Slashdot Mirror

← Back to Stories (view on slashdot.org)

Critical Internet Explorer 11 Vulnerability Identified After Hacking Team Breach

Posted by Soulskill on from the who-knows-where-zero-days-hide dept.

An anonymous reader writes: After analyzing the leaked data from last week's attack on Hacking Team, Vectra researchers discovered a previously unknown high severity vulnerability in Internet Explorer 11, which impacts the browser on both Windows 7 and Windows 8.1. The vulnerability is an exploitable use-after-free (UAF) vulnerability that occurs within a custom heap in JSCRIPT9. Since it exists within a custom heap, it can allow an attacker to bypass protections found in standard memory. Microsoft has published a patch for this vulnerability, and also patched another one pulled from the Hacking Team files by different security researchers.

58 comments

  1. Critical IE vuln by Anonymous Coward · · Score: 0

    The more things change, the more they stay the same.

    1. Re:Critical IE vuln by Anonymous Coward · · Score: 2, Insightful

      If anything these leaks will remind us to continously rethink our security configurations. It needs to be on a neurotic level and even then it's probably not enough. Everything needs to be isolated and access has to be as limited as possible to data that's not explicitly needed for whatever task at hand. We need to always assume our systems are vulnerable and possibly even compromised without our knowledge.

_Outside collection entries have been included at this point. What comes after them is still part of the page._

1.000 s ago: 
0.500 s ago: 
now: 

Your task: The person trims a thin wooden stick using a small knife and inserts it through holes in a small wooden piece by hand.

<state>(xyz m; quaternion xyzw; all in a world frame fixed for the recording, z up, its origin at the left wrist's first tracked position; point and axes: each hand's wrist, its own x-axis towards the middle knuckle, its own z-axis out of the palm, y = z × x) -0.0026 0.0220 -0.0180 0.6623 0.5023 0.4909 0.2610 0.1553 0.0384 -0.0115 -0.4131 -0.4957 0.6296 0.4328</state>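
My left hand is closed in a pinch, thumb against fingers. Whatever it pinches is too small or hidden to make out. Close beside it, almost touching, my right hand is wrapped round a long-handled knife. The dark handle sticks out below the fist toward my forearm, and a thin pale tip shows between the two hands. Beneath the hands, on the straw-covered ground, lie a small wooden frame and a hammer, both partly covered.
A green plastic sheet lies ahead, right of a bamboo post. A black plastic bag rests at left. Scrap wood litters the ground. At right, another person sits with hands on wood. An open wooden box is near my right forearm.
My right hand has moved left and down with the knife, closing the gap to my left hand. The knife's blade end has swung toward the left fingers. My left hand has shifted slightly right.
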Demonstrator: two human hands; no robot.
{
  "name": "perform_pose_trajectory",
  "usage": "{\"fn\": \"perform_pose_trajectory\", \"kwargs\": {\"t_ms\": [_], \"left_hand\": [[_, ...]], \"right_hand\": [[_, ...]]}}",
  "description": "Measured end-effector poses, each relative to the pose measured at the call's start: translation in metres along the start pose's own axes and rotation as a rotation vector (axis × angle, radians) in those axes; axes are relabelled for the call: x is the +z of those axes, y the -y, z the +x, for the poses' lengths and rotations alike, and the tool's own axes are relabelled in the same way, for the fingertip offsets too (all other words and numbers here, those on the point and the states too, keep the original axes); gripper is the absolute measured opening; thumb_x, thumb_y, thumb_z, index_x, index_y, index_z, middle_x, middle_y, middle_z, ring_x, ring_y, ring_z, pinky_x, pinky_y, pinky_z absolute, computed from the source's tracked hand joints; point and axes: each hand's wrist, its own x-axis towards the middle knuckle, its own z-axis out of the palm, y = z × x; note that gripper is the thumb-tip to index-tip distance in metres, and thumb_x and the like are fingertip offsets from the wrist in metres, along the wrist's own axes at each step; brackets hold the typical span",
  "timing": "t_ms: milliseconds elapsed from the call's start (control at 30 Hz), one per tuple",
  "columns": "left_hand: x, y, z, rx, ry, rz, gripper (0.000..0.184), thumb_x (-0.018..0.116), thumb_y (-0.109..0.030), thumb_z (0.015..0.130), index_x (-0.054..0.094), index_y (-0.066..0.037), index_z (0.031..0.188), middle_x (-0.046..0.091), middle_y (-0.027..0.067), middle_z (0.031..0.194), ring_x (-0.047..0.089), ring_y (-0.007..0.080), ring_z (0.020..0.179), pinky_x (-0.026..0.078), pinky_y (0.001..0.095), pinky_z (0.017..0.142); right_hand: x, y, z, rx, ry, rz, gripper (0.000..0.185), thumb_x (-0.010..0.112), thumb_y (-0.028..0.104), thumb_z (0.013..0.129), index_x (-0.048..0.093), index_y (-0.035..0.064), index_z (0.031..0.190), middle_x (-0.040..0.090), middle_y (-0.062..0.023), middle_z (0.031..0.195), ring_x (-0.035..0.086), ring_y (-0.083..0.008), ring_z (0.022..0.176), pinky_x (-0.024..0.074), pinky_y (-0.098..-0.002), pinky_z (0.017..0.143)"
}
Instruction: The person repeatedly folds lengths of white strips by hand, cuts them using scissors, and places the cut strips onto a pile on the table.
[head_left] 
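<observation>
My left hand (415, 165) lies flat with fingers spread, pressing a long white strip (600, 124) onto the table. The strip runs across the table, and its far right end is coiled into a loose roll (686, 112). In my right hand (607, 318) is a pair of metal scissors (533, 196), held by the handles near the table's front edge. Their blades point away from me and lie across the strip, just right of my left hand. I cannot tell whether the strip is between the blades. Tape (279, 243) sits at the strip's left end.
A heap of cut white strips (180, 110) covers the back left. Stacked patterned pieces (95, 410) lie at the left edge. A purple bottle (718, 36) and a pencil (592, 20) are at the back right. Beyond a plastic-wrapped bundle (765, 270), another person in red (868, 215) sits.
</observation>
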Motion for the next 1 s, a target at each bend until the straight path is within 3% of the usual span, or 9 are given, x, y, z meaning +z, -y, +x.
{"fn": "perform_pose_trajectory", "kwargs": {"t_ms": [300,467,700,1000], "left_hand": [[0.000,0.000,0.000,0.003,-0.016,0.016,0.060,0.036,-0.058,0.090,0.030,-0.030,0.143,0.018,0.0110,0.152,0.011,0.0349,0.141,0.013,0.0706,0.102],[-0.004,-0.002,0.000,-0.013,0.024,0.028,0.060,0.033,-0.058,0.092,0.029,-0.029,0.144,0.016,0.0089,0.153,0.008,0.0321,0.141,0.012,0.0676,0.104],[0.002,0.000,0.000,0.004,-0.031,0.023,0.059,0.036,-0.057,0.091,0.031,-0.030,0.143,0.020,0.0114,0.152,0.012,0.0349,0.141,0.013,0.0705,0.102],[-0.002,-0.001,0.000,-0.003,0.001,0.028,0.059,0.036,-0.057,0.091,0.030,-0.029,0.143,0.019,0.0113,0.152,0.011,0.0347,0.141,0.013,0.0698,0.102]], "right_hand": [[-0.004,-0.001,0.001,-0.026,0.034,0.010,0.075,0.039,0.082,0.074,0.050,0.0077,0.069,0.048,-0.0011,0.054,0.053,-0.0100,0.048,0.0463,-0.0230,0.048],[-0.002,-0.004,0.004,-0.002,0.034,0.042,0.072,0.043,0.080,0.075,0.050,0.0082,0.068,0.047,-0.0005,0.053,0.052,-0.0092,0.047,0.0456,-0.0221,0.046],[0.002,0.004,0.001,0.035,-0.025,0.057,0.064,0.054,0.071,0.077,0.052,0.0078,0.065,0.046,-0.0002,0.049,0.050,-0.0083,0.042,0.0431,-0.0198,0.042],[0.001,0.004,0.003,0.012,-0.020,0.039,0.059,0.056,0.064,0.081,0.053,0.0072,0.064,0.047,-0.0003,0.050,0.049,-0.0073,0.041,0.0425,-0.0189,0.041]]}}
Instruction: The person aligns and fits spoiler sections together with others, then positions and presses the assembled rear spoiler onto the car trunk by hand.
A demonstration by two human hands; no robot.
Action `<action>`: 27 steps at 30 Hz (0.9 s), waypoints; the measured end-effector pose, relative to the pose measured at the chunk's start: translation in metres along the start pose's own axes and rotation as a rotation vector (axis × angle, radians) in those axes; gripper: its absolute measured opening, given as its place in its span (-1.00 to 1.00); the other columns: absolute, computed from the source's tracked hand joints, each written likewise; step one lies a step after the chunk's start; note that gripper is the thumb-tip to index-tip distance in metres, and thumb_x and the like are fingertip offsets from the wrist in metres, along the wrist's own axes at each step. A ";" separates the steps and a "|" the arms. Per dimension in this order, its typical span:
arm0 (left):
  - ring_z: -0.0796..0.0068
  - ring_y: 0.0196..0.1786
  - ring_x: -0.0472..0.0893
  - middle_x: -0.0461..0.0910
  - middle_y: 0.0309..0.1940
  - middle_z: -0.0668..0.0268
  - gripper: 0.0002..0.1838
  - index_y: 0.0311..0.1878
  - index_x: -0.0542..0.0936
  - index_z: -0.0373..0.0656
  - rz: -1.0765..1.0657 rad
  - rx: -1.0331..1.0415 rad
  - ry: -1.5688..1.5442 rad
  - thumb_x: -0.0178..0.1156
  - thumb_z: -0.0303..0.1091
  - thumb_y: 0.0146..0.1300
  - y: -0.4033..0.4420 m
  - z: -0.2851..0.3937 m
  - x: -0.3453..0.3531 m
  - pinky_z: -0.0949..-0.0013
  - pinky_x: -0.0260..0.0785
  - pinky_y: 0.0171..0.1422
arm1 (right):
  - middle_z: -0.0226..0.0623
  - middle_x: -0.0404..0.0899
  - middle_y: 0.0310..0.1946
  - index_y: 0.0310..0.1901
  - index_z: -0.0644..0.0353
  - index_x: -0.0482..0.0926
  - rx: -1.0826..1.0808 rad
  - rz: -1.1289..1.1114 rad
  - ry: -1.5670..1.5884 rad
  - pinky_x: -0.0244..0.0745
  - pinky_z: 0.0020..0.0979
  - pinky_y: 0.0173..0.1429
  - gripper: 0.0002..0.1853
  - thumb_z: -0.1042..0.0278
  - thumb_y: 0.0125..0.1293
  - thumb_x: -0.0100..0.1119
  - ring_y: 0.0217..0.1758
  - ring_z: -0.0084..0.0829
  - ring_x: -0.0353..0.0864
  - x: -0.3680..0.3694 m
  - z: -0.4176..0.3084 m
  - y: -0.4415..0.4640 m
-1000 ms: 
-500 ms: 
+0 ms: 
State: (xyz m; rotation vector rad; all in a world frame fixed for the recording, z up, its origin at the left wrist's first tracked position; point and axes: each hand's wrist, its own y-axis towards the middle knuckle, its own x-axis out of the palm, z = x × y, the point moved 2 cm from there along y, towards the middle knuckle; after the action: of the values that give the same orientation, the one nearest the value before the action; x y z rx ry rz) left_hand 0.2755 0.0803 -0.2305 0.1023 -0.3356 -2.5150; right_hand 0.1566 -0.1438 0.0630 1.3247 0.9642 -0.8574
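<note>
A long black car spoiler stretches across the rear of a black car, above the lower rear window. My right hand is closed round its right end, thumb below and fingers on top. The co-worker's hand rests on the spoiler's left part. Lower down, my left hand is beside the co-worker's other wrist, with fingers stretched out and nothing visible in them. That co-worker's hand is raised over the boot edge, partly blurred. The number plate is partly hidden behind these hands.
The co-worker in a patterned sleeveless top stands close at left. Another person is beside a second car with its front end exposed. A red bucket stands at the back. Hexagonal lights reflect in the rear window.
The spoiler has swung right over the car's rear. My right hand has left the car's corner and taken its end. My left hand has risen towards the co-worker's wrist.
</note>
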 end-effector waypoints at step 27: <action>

      Or wait, my boss just told me we don't have the budget for it. Never mind.

    2. Re:Critical IE vuln by Anonymous Coward · · Score: 0

      That sounds quite mentally exhausting as well.

    3. Re:Critical IE vuln by thsths · · Score: 2

      Defence in the depth is the only option we have - relying on a single piece of software to be "secure" is obviously more than optimistic.

      But even defence in depth fails if the government throws enough money at a hacking company. They will just buy the exploits and string them together to take over the flash player, escape the sandbox, escalate privileges, and then jump across the network. Defence in depth makes this a tedious, expensive and uncertain exercise, but by no means impossible.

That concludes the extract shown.